La presentazione dell’ultimo libro di padre Giulio Albanese

Impariamo ad ascoltare
il grido di giustizia
delle Afriche

 Impariamo ad ascoltare  il grido di giustizia delle Afriche  QUO-158
10 luglio 2025

di Guglielmo Gallone

«Non dobbiamo considerare il continente africano un attore privo di soggettività storica»: è questo l’assunto da cui è partito ieri Lucio Caracciolo, direttore della rivista italiana di geopolitica Limes e presidente della fondazione Besso, per presentare l’ultimo libro di padre Giulio Albanese, Afriche, inferno e paradiso (Libreria Editrice Vaticana, 2025, 25 euro). Insieme a Caracciolo, alla presentazione del volume, svoltasi nella storica sede romana della fondazione, hanno dialogato Filomeno Lopes, giornalista presso Radio Vaticana, e l’autore del libro.

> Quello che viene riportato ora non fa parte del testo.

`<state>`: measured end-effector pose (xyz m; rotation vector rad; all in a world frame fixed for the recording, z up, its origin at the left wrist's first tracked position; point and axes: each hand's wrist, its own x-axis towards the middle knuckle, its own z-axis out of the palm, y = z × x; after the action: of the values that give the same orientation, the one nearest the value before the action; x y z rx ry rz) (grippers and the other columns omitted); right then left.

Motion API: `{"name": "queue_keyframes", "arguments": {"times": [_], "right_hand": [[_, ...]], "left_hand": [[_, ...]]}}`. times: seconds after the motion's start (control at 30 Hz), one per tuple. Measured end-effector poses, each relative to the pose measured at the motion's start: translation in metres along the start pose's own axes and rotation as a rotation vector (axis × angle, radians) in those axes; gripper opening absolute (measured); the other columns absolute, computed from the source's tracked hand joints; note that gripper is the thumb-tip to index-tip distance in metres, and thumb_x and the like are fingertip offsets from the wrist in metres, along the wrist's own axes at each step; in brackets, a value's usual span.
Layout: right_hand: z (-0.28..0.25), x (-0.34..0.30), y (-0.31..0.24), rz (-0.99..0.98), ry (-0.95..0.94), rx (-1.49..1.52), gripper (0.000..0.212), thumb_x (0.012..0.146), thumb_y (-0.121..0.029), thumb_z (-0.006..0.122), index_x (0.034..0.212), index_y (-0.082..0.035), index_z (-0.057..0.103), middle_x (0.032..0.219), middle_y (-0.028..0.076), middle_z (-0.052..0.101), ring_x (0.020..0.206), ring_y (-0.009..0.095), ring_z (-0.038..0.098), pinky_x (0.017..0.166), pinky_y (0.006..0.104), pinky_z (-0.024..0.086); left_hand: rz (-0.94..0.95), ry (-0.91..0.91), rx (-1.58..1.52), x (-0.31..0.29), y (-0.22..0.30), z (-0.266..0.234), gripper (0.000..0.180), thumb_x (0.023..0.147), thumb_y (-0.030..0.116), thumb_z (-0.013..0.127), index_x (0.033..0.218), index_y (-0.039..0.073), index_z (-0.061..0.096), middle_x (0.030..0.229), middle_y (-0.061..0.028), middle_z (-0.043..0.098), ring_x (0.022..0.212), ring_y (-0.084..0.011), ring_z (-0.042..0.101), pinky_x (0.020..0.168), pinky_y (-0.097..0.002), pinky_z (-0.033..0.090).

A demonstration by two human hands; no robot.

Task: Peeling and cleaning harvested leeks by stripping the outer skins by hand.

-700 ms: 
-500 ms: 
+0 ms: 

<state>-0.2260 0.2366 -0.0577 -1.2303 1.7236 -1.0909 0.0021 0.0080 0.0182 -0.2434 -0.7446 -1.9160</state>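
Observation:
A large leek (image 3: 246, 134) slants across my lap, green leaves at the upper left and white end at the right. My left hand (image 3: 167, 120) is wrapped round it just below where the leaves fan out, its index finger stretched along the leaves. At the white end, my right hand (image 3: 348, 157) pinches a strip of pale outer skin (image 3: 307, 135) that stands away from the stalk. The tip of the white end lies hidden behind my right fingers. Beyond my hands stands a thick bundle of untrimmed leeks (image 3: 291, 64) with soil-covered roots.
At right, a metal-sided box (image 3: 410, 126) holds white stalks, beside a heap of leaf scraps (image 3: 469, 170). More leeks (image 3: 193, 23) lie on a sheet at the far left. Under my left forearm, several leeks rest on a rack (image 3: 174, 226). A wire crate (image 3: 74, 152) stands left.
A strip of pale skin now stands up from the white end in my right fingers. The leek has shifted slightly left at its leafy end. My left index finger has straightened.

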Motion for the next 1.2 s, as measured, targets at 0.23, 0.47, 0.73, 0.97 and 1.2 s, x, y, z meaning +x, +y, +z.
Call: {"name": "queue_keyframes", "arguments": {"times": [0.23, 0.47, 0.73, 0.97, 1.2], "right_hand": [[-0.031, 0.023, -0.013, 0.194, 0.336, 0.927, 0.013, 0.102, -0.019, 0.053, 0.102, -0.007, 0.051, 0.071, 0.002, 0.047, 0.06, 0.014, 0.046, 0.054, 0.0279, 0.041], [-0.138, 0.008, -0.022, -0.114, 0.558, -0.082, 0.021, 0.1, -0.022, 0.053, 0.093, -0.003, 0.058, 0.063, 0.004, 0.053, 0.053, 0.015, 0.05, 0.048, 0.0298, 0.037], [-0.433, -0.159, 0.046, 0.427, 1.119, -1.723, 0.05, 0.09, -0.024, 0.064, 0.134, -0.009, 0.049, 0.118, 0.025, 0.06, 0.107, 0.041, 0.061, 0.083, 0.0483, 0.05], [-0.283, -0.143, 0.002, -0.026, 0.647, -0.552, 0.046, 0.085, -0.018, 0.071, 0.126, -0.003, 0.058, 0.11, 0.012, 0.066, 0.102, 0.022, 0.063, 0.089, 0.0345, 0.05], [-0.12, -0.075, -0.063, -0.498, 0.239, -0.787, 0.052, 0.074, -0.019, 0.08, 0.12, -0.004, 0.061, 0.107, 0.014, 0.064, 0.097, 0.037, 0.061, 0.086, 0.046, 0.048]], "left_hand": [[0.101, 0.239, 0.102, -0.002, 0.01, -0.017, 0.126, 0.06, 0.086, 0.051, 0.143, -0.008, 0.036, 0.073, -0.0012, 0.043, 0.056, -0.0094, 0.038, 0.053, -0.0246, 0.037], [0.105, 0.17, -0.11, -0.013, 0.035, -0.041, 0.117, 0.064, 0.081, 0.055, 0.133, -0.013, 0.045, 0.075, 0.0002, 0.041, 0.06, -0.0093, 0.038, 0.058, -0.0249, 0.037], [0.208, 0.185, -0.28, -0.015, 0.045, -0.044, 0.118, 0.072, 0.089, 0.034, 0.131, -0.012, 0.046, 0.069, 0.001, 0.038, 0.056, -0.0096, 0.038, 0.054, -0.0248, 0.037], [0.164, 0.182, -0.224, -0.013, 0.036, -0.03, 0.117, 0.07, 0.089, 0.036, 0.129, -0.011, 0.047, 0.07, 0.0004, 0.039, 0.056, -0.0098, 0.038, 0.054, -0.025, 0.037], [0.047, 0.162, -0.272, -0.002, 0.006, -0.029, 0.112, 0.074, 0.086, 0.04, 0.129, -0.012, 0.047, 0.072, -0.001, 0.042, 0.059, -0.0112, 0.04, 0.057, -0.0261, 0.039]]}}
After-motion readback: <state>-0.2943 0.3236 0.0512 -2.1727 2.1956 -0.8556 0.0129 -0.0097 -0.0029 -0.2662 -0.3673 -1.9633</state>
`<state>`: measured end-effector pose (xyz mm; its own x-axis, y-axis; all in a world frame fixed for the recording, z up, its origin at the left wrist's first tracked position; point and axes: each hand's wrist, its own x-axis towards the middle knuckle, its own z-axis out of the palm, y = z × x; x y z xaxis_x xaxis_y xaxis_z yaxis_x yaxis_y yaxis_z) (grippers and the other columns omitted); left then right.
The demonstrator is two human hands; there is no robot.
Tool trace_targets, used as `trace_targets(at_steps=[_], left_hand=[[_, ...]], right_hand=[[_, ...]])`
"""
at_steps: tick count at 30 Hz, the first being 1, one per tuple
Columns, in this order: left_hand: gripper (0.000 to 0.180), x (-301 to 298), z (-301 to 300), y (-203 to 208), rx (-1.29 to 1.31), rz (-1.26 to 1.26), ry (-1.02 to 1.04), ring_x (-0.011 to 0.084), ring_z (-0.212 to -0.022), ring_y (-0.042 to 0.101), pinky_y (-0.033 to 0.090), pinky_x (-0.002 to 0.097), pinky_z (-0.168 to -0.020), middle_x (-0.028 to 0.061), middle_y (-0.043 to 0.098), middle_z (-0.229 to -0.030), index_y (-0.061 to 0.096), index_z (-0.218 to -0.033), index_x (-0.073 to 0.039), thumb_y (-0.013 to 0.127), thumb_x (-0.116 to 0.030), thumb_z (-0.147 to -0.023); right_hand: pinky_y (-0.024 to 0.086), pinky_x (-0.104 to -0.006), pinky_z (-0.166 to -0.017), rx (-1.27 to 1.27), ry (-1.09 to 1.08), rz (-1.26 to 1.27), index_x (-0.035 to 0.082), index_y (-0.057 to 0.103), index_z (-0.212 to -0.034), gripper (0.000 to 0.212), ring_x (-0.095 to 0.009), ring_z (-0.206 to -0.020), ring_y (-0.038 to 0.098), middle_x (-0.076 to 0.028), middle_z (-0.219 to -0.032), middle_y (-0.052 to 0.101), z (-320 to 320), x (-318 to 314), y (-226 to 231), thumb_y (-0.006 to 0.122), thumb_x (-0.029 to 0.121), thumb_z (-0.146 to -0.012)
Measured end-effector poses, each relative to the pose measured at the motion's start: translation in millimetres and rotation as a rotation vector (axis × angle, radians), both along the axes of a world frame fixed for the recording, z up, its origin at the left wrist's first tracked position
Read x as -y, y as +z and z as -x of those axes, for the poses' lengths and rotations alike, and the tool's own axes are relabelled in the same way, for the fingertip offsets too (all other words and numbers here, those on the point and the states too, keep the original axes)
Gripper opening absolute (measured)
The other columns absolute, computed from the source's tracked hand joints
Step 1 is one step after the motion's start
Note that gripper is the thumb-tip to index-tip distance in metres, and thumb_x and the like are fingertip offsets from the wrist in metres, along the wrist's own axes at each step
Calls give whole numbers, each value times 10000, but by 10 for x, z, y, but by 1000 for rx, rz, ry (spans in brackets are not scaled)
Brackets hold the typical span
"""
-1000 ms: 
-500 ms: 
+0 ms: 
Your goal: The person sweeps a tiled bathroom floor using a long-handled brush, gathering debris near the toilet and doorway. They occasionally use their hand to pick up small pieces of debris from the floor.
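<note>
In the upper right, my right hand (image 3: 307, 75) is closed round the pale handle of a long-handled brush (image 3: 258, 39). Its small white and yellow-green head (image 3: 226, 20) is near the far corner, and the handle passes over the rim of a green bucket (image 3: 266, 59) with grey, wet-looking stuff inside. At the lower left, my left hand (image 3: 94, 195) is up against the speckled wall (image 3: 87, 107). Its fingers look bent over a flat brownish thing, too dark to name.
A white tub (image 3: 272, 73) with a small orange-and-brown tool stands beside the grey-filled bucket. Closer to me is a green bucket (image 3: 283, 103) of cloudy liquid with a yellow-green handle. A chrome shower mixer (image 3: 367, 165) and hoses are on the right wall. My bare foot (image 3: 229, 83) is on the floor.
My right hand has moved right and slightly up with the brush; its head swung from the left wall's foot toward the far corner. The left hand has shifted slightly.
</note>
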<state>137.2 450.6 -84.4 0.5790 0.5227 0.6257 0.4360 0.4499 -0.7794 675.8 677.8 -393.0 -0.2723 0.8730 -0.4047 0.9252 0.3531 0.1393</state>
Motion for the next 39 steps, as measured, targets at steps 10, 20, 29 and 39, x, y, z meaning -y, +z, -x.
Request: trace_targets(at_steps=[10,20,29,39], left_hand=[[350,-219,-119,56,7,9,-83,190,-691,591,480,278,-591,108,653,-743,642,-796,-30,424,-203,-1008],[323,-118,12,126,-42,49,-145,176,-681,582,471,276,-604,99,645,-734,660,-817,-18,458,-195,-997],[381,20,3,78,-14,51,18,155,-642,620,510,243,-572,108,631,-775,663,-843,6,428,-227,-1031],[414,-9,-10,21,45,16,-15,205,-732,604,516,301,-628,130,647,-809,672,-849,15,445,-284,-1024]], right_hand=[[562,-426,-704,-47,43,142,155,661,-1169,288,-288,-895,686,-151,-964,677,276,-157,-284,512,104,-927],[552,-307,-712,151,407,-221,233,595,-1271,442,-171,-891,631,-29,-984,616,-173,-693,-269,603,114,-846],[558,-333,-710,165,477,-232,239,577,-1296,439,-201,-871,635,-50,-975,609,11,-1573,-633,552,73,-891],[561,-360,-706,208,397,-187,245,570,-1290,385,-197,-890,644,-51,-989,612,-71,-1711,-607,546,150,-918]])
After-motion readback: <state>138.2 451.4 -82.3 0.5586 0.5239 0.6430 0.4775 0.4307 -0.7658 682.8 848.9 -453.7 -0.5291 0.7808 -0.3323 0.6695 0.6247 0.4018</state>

Afriche, dunque, e non Africa perché l’obiettivo del libro è «ascoltare le storie di dentro, dare voce agli africani, quindi affrontare meglio le differenze che esistono tra le varie Afriche, inclusi scontri e conflitti, per capire come e quanto questo continente ci guarda e ci riguarda», ha aggiunto Caracciolo, evidenziando soprattutto alcuni temi affrontati da Albanese: «C’è la questione geopolitica, ossia la differenza fra la realtà descritta dagli atlanti e quella sul terreno, caratterizzata da conflitti cronici, che raramente si risolvono ma di cui non interessa niente a nessuno. Poi, c’è l’aspetto delle migrazioni. Viste come un destino da noi occidentali, in base al ragionamento secondo cui l’Europa è piccola e vecchia e l’Africa è grande e giovane, in realtà la maggior parte delle migrazioni avviene a livello interno, in modo difficile perché un continente così sterminato non si attraversa a piedi. Soprattutto, questo libro presenta aspetti culturali, sociali e dunque identitari dei Paesi africani: il ruolo degli anziani, le delusioni dei giovani, intrappolati in realtà complesse, la centralità della famiglia».

Ed è sul fattore umano che si è poi concentrato Filomeno Lopes, secondo cui «il problema fondamentale del nostro continente è attuare un cambio di paradigma. Finché continueremo a pensare a passato, presente e futuro come farebbero gli europei, non riusciremo mai a trovare la vera libertà. La vera povertà dell’Africa non è quella economica, bensì l’incapacità di pensare con la propria testa e perciò di sognare. Il cuore del problema sta nel rapporto degli africani con la propria storia. Il male peggiore del colonialismo risiede nei suoi atti più invisibili: esso ha trasformato la cultura in folclore, le lingue in dialetti, le religioni in superstizioni. Il colonialismo ci ha estirpato le radici. Noi siamo l’unico popolo che è stato sottoposto a un dubbio sul suo statuto antropologico e da qui, oggi, dobbiamo ripartire: dobbiamo capire come parlare a noi stessi». Affinché ciò avvenga, ha proseguito Lopes, «dobbiamo promuovere una riconquista intellettuale e narrativa delle Afriche» perché «solo la conoscenza della storia rende liberi». Uno stimolo che, secondo il giornalista di Radio Vaticana originario della Guinea-Bissau, va ricercato anche nel rapporto col cristianesimo: «Stupisce notare come la Lettera Apostolica di Papa Paolo VI, Africae terrarum, faccia fatica a entrare nei manuali della Chiesa. Eppure, lì un pontefice ha messo per iscritto che “africani, siete voi i vostri missionari”, sottolineando così come il cattolicesimo africano, con i padri del deserto, sia nato ben prima del XV secolo, quando arrivarono i missionari europei».

Entro questa direzione si muove il libro di padre Giulio Albanese che, peraltro, prende il via dalla rubrica Hic Sunt Leones pubblicata ogni venerdì su L’Osservatore Romano, trattandosi di una raccolta degli articoli pubblicati sul quotidiano vaticano. «Le Afriche fanno parte integrante della mia vita — ha detto l’autore del volume — questo continente ci interpella, ma noi non lo stiamo capendo. Stentiamo a capire l’insoddisfazione trasversale che attraversa le giovani generazioni, specie in Kenya, nel Sahel o nel Kivu, così come siamo incapaci di leggerne i dati, quelli demografici o quelli occupazionali, e di capire che questo continente sta crescendo a ritmi enormi». Il paradiso, ha concluso Albanese richiamando il titolo del volume, «è qui, nella consapevolezza che gli africani non sono debitori bensì creditori, che l’Africa non è povera ma impoverita, che dobbiamo smetterla con l’atteggiamento paternalistico. E, invece, dobbiamo imparare ad ascoltare il grido di un continente che, seppur nelle sue declinazioni, invoca anzitutto e soprattutto giustizia».